### Work item
If a record contains a picture, leave the picture out and copy everything else exactly.

### Data provided
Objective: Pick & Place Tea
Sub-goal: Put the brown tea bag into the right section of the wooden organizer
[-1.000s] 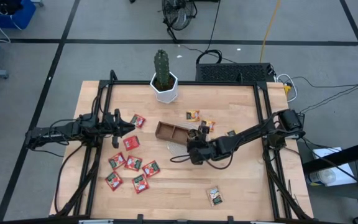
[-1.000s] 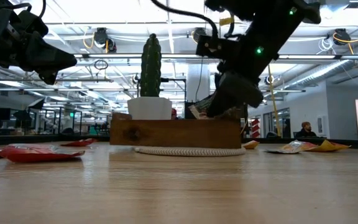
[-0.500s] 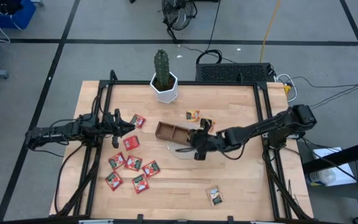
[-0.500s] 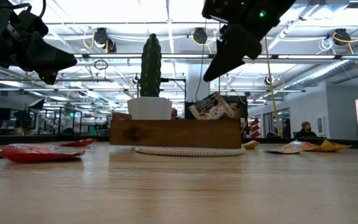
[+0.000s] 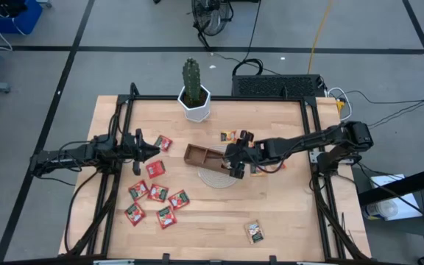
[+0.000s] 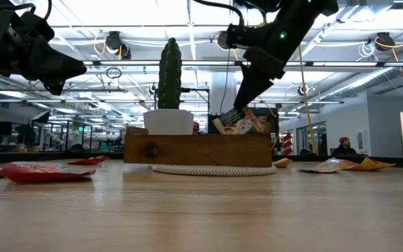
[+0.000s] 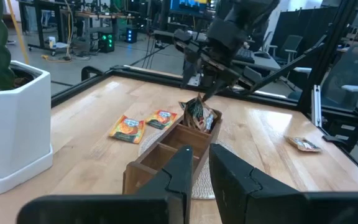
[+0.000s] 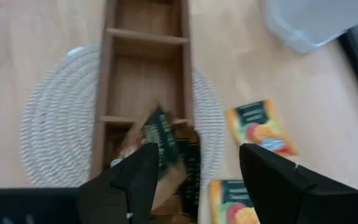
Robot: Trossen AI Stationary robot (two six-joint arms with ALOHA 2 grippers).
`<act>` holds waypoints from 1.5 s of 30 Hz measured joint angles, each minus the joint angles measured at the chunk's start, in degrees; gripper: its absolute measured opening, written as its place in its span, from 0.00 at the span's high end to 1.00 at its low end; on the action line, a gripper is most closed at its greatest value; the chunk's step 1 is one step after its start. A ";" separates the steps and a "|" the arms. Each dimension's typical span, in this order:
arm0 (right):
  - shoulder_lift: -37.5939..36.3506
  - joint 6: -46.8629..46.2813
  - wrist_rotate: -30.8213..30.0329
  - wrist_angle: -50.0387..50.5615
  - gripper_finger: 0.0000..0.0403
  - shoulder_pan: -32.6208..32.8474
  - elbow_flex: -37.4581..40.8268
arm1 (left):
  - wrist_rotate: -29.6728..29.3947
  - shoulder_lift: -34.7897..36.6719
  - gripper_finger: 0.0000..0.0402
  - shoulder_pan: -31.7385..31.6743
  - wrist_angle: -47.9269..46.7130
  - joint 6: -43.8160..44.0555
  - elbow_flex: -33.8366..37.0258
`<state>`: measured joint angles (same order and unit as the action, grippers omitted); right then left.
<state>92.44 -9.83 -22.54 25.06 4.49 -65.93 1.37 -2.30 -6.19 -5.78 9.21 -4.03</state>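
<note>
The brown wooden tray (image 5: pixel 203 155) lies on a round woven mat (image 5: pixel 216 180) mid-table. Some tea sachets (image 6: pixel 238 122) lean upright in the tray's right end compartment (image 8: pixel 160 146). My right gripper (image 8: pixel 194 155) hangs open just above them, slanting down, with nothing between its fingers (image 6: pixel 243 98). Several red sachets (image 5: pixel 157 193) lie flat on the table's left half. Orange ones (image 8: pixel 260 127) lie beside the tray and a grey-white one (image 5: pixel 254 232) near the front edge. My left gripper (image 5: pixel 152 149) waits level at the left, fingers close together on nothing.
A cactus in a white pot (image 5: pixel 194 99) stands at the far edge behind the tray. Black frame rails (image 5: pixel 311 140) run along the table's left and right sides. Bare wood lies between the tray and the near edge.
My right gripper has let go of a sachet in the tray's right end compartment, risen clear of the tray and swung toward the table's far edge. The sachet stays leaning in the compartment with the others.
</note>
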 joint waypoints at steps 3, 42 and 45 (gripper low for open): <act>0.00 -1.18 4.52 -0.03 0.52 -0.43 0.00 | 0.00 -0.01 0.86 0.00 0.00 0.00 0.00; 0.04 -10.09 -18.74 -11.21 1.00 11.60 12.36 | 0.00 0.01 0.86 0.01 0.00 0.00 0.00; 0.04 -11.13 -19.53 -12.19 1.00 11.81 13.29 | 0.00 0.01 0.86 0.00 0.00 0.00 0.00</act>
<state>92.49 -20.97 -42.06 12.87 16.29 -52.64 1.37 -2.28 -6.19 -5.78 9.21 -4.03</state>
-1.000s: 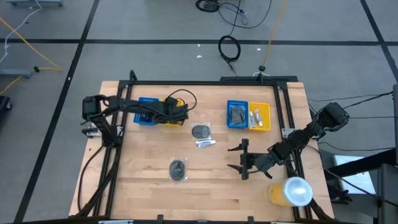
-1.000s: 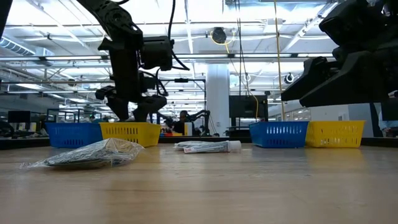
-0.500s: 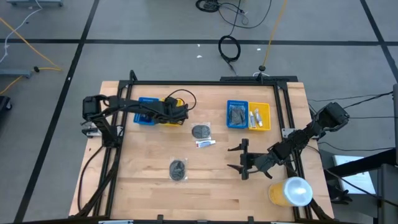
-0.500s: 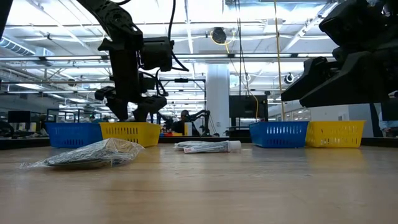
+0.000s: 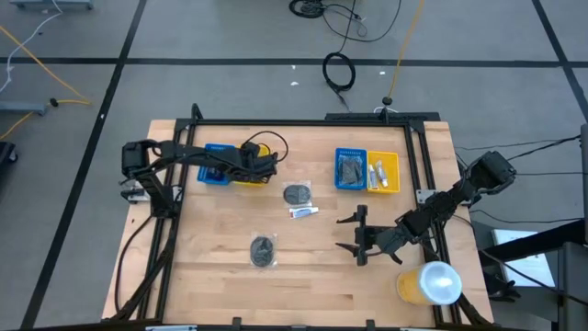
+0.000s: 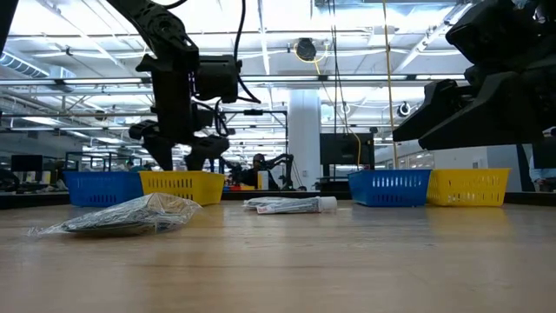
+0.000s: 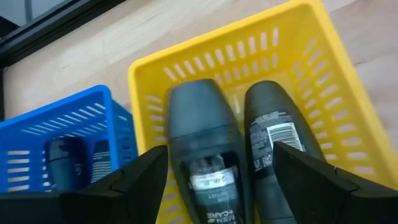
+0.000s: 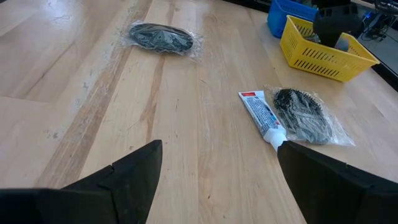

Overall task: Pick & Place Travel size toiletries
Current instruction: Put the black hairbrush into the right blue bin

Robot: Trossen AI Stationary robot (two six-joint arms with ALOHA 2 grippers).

### Task response
Objective: Pick & Place Tea
Sub-goal: Put the brown tea bag into the right section of the wooden organizer
[-1.000s] 
[-1.000s] 
[-0.500s] 
[-0.500s] 
[+0.000s] 
[+0.000s] 
[+0.000s] 
[+0.000s] 
Robot: Trossen AI Stationary robot (two six-joint arms with ALOHA 2 grippers).
`<act>` holds waypoints from 1.5 s of 30 Hz measured joint angles, each minus the joint angles measured at the chunk's start, in degrees; gripper: its absolute measured opening, written as its place in its span, from 0.00 at the span's high end to 1.00 at its low end; on the action line, a gripper is most closed at its greatest value; the chunk's step 1 is one step after its start. A ";" separates the steps and a "|" the arms. Each dimension's typical span, in this order:
arm0 (right):
  - shoulder_lift: -37.5939..36.3506
  - joint 6: -46.8629..46.2813
  - wrist_rotate: -30.8213..30.0329
  - wrist_angle: -50.0387..50.5615
  - gripper_finger: 0.0000..0.0403
  - shoulder_pan: -32.6208..32.8474
  - elbow_flex: -37.4581..40.8268
arm1 (left):
  - wrist_rotate: -29.6728..29.3947
  - shoulder_lift: -34.7897..36.6719
  - gripper_finger: 0.0000..0.0402
  - shoulder_pan: -31.7385..31.6743
  - wrist_angle: -47.9269..46.7130
  - joint 6: -43.8160..44.0555
  - elbow_flex: -33.8366..37.0258
`<state>`: measured joint angles (same order and unit as the action, grippers omitted); right then left.
<state>92.44 -9.83 -22.54 25.06 4.49 -65.93 1.37 -2.30 -6.19 -5.78 9.21 -4.03</state>
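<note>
The brown wooden tray (image 5: pixel 203 155) lies on a round woven mat (image 5: pixel 216 180) mid-table. Some tea sachets (image 6: pixel 238 122) lean upright in the tray's right end compartment (image 8: pixel 160 146). My right gripper (image 8: pixel 194 155) hangs open just above them, slanting down, with nothing between its fingers (image 6: pixel 243 98). Several red sachets (image 5: pixel 157 193) lie flat on the table's left half. Orange ones (image 8: pixel 260 127) lie beside the tray and a grey-white one (image 5: pixel 254 232) near the front edge. My left gripper (image 5: pixel 152 149) waits level at the left, fingers close together on nothing.
A cactus in a white pot (image 5: pixel 194 99) stands at the far edge behind the tray. Black frame rails (image 5: pixel 311 140) run along the table's left and right sides. Bare wood lies between the tray and the near edge.
My right gripper has let go of a sachet in the tray's right end compartment, risen clear of the tray and swung toward the table's far edge. The sachet stays leaning in the compartment with the others.
</note>
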 joint waypoints at steps 3, 42 and 45 (gripper low for open): <act>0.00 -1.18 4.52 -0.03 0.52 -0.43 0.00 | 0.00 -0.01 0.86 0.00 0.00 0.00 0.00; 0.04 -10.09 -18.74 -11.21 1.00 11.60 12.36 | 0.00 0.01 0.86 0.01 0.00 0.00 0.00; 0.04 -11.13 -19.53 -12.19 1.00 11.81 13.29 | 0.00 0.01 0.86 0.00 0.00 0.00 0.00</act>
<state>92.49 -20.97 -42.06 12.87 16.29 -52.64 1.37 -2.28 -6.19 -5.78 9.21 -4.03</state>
-1.000s: 
-1.000s: 
-0.500s: 
-0.500s: 
+0.000s: 
+0.000s: 
+0.000s: 
+0.000s: 

Overall task: Pick & Place Travel size toiletries
Current instruction: Put the black hairbrush into the right blue bin

Robot: Trossen AI Stationary robot (two six-joint arms with ALOHA 2 grippers).

The required output has been supplied.